Chapter IV is perhaps the most startling, because we do have a literary precedent for it: it is Bloomsday. It follows with startling closeness, which is a tribute to Joyce, but this is far beyond anything in Ulysses. Like Bloom, Ruby mixes into a thousand affairs he doesn’t quite know anything about, and yet manages to know something about -he ‘sets up’ several interviews, he speculates inconclusively about the billboard in the exact equivalent of Bloom in the museum; perhaps it’s the shabbiness of his business and his relation to his ‘dancers’  —  not that he has a relationship, but the character of that relationship  —  which serves as the equivalent of the bar of soap in Bloom’s pocket all that day in which he is trying to be one of The Boys. And Ruby shocked, weeping every now and then, wandering about the city and phoning distant friends almost in a daze, terribly moved, frightened, also hands out cards everywhere he goes for his striptease show, as Bloom all that day is actually selling advertising space. And his mind, like Bloom’s turning over slightly inconclusive, slightly inadequate ideas and schemes; quick-minded and somehow inadequate (SL 106).


And, later:


Oswald seems simpler, more familiar, even tragically familiar. Stephen Daedalus had a great difference; Stephen was actually great. Whereas Oswald needed to be great, absolutely needed to be great, and had no possibility at any time of being so (SL 106).


“It is... not possible to understand politically,” Oppen goes on, “how Oswald could have wanted to shoot Kennedy. That he wanted to perform an historic act is clear, of course. But he wanted to perform an act which would identify him as a theoretician, a man of principle and of understanding, and a man who had served ‘his side’  —  This is what the Europeans know, as they would know. But I think one must accept that it did happen. Perhaps he was altogether desperate...” (SL, 106 — 107). And, finally, Oswald “has no possibility at all of being great: And that is the story’s terribly tragic ending. It matters very little what precisely he did. Maybe he just pulled down the sky on himself” (SL 107 — 108).
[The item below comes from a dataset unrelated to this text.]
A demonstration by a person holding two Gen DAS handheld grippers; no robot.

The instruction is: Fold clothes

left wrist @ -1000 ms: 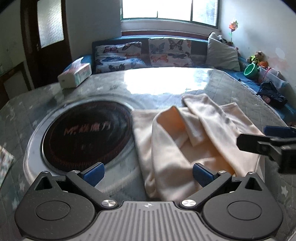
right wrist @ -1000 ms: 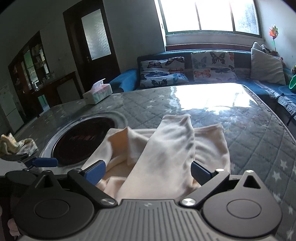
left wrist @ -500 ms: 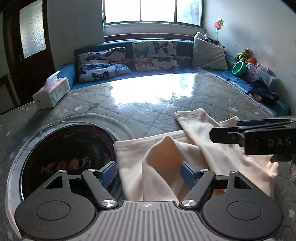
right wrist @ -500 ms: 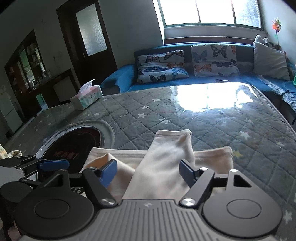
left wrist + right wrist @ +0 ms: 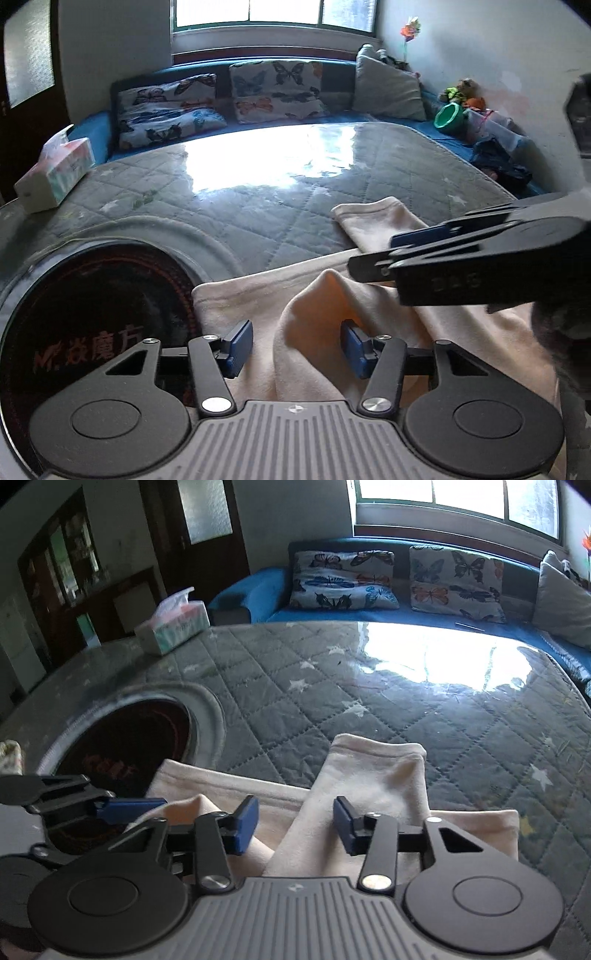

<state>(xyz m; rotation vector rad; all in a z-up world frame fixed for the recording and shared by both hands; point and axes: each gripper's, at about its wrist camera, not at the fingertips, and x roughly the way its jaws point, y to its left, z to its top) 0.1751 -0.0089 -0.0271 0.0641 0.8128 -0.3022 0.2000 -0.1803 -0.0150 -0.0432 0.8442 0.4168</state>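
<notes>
A cream garment (image 5: 258,306) lies rumpled on the quilted table (image 5: 258,206) in the lower middle of both views, its left edge beside a dark round hob (image 5: 92,314). The left gripper (image 5: 295,345) is closing, a raised fold between its blue pads, not yet pinched. The right gripper (image 5: 293,827) is closing over a sleeve (image 5: 369,771), pads apart from the cloth.

A home living room
Blue sofa (image 5: 258,590) with butterfly-print cushions (image 5: 273,92) under a window (image 5: 273,14), tissue box (image 5: 173,627) on a quilted table (image 5: 406,709), soft toys (image 5: 461,92)
</notes>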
Roughly a year later, Oppen’s third book of poetry, This in Which, appeared. The second poem in the collection, “Armies of the Plain,” opens with a quote:


‘A zero, a nothing’:

Not nothing. At nineteen
Crossing frontiers,

Rifleman of the suffering —
Irremediable suffering  —  of the not-great,

Hero and anti hero
Of our time

Despite all he has cost us
And he may have cost us very much (NCP 95)
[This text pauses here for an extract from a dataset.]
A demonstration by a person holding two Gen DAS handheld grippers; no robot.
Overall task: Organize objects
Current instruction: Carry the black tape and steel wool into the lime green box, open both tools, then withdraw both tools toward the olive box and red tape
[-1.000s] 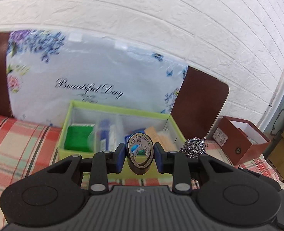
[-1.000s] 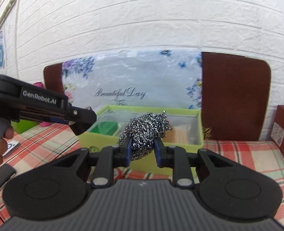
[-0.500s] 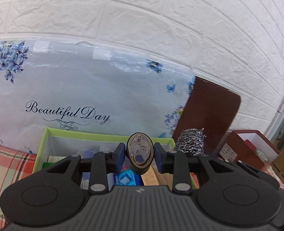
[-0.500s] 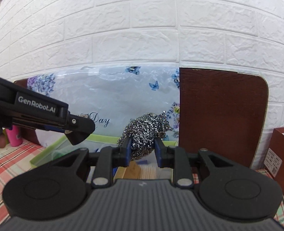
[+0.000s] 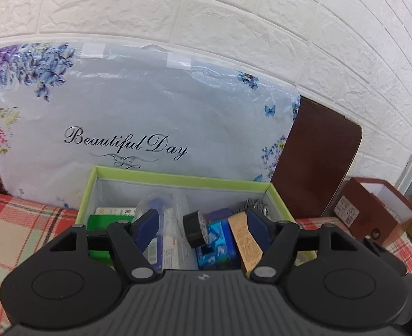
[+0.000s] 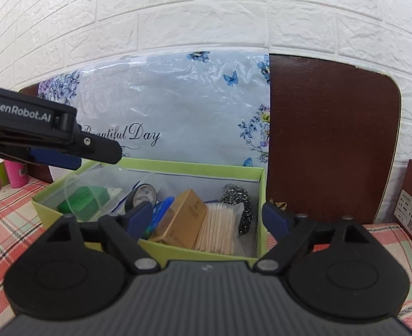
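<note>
Over the green-rimmed box point(image 5: 178, 177), both grippers are hovering with jaws opening and nothing pressed between the pads. Left gripper point(image 5: 201, 225) is standing wide; the black tape roll point(image 5: 196, 229) is sitting free below it, tilted, near the box's middle, touching the blue packet point(image 5: 218, 245). Right gripper point(image 6: 206, 217) is likewise spreading wide above the box's right end, where the steel scourer point(image 6: 238, 203) is resting in the far right corner, beside the cotton swabs point(image 6: 219, 228) and brown carton point(image 6: 182, 218). Whether the roll is fully settled is unclear. Box is standing on the checked cloth point(image 6: 4, 218).
</note>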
The opening words are Ruby’s, from his befuddled description of Oswald,[7] and the poem refers as well, among other things, to Matthew Arnold’s “Dover Beach” (its “ignorant armies” and “darkling plains” [Arnold 227]), Oppen’s own experience as an infantryman during World War II, and, in the second section, again Ruby and Joyce:


Ruby’s day,


Proud to have learned survival
On the harsh plains  —   —


A man
‘Of the Jewish faith...’

‘and it is so stupid..
And I never use the term..’

Whose people wrote

Desperate the not great,
Like Oswald the not great

In combat. (NCP, 95 — 96)


The words, again, are Ruby’s, explaining his emotional state on the morning of his killing Oswald as resulting from his ingestion of an over-the-counter dietary pill: “I don’t partake of that much food,” Ruby explained to a Dallas detective: “I think that was a stimulus to give me an emotional feeling that suddenly I felt, which was so stupid, that I wanted to show my love for our faith, being of the Jewish faith, and I never used the term and I don’t want to go into that, suddenly the feeling, the emotional feeling came within me that someone owed this debt to our beloved President...” (Warren, Chapter VI). It is not so much tragic as it is pathetic, perhaps altogether absurd, and Oppen’s touching on it in a poem is, to say the least, a curious move, not so much because his inclusion of Ruby’s words, as John Taggart suggests, opens the possibility for considering Oppen as equally at odds with his Jewishness as presumably were Ruby and/or Bloom, but because it definitively brackets the very notion of “greatness” that the poem (and the events it refers to) so equivocally “write” at the same time that it calls attention to the dilemma of “writing greatly  —  “ and, by extension, acting greatly (and with political consequence). [8]


The  dilemma, to be sure, is as much Oppen’s as it is Deadalus’ or Joyce’s. Indeed, neither Bloom nor Ruby nor Oswald is ever truly great  —  at least not in Oppen’s eyes  —  and Oppen’s description of their being “locked/ in combat” in a frame that hearkens back to “Dover Beach” cannot help but suggest the third and absent term: that curiously passive witness who stands at the window of history  —  or at least of the century  —  “as if to see,” as Oppen put it via Maude Blessingbourne in his first published poem, “what is really going on.” This witness finds no longer merely the weatherswept world, but the text of history itself  —  the nightmare from which Daedalus, and certainly the speaker in Arnold’s poem, sought to wake  —  as a text into which a hole has been blown by Oswald’s desperately Icarian act.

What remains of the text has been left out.